Exercise objective: For this exercise, reproduce the entries below exactly, but only from the line containing "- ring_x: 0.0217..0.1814" through the line containing "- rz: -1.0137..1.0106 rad", both included.

Extracted data entries:
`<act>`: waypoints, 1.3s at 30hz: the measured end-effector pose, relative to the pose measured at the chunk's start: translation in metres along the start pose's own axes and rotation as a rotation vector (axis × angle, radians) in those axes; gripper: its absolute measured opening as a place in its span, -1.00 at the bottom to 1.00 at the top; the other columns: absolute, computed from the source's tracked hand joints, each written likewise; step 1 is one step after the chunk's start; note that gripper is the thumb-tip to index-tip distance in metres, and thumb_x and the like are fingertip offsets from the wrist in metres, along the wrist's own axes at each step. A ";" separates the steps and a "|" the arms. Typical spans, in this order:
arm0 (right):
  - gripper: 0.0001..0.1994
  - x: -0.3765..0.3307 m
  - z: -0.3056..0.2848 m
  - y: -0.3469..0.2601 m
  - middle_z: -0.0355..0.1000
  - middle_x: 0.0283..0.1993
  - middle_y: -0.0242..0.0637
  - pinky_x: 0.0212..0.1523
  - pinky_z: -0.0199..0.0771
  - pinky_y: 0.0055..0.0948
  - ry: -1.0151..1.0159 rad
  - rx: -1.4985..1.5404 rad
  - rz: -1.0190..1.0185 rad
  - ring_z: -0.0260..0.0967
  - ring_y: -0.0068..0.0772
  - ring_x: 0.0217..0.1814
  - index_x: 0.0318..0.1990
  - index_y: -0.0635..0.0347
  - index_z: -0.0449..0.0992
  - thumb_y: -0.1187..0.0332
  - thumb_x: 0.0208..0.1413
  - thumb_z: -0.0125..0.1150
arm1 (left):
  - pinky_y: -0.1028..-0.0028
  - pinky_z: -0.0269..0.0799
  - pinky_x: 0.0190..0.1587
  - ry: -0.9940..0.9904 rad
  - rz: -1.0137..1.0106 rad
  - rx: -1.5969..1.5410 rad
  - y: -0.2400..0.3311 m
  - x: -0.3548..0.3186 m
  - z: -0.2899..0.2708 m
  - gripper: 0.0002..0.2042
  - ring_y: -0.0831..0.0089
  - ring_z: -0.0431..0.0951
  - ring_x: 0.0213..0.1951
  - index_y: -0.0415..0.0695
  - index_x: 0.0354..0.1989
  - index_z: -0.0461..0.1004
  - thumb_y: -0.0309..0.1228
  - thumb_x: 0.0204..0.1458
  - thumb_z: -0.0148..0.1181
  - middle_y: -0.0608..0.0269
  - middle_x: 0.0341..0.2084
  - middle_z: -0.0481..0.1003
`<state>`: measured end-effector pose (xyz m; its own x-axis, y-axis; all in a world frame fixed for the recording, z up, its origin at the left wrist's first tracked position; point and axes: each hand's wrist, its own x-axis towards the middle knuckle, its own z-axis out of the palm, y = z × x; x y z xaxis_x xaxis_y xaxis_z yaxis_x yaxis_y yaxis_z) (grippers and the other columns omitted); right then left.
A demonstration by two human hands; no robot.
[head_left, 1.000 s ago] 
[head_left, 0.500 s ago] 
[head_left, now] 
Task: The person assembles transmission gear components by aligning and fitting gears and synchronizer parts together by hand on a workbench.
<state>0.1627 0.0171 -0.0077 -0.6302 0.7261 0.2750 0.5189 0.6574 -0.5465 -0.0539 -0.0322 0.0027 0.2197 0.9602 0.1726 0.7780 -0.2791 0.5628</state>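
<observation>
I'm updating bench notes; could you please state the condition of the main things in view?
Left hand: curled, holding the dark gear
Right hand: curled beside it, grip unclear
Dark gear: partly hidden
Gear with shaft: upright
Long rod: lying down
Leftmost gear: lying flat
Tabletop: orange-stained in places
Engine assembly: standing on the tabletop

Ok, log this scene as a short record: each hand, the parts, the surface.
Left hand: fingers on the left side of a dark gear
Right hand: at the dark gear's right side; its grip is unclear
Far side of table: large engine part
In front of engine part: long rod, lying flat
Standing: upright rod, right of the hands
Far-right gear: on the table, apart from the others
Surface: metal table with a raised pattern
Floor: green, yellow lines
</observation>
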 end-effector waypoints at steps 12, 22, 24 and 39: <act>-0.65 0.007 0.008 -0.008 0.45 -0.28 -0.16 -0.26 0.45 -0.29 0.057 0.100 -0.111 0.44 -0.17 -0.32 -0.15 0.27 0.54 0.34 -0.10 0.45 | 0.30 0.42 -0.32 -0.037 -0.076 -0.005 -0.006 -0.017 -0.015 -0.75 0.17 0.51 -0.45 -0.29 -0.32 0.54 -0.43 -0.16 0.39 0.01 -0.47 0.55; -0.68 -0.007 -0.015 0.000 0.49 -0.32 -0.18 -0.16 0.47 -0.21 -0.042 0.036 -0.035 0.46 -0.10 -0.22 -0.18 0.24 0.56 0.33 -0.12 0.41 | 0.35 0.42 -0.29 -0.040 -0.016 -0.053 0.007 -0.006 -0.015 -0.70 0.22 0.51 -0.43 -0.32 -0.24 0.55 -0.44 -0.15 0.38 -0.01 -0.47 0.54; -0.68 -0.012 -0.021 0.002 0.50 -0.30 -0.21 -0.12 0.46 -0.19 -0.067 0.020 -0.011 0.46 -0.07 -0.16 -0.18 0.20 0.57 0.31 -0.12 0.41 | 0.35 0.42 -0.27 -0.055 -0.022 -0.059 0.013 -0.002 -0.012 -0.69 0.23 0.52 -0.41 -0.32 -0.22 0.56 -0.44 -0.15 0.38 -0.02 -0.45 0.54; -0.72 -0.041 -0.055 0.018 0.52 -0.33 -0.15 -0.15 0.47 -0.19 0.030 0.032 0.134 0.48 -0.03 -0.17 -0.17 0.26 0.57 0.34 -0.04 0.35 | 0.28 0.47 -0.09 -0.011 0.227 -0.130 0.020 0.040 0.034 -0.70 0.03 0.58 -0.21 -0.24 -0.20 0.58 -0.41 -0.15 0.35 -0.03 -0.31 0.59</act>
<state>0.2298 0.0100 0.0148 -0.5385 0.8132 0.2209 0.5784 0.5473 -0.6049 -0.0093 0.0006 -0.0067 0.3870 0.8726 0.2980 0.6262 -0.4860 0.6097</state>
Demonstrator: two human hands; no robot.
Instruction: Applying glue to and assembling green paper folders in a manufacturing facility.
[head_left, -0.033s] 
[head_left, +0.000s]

Written reply:
  - ring_x: 0.0217..0.1814
  - index_x: 0.0318..0.1990
  - index_y: -0.0635..0.0347
  - index_z: -0.0449..0.0992
  - thumb_y: -0.1187..0.0332
  - thumb_x: 0.0208..0.1413
  - thumb_z: -0.0125..0.1150
arm1 (left):
  - pinky_y: -0.1028..-0.0028
  - pinky_z: -0.0269..0.0799
  - pinky_x: 0.0190..0.1587
  - ry: -0.9940..0.9904 rad
  - rz: -1.0137..1.0106 rad

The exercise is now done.